YOUR GOAL: Using the listing below, set down exactly the lines starting at the line that contains "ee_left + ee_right" and ending at the line that contains "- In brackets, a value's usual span", both included, and no others.

DATA SEGMENT:
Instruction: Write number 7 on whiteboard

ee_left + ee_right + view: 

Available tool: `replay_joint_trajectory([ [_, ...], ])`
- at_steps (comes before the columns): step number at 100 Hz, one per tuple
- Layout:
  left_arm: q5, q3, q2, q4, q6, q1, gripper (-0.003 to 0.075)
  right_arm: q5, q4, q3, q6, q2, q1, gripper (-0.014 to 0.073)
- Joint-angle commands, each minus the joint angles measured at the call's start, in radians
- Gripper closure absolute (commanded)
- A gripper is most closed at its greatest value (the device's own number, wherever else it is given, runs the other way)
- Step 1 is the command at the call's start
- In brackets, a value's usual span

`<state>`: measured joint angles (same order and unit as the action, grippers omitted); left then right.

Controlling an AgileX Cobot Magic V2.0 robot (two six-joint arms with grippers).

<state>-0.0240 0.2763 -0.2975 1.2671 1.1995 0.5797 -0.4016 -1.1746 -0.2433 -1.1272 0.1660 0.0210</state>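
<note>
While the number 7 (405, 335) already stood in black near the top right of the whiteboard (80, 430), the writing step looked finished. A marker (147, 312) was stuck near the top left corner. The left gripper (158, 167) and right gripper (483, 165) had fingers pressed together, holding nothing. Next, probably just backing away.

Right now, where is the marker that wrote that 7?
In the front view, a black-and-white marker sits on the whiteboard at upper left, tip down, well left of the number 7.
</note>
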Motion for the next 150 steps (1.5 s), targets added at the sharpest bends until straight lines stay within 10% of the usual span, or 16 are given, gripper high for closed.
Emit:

COMPLETED EXERCISE:
ee_left + ee_right + view: 

Available tool: `replay_joint_trajectory([ [_, ...], ])`
- at_steps (comes before the columns): step number at 100 Hz, one per tuple
- Layout:
  left_arm: q5, q3, q2, q4, q6, q1, gripper (-0.003 to 0.075)
  right_arm: q5, q4, q3, q6, q2, q1, gripper (-0.014 to 0.073)
- Joint-angle commands, each minus the joint angles measured at the call's start, in radians
- Gripper closure absolute (commanded)
- A gripper is most closed at its greatest value (the device's own number, wherever else it is given, runs the other way)
- Step 1 is the command at the call's start
- In brackets, a value's usual span

This exercise is finished.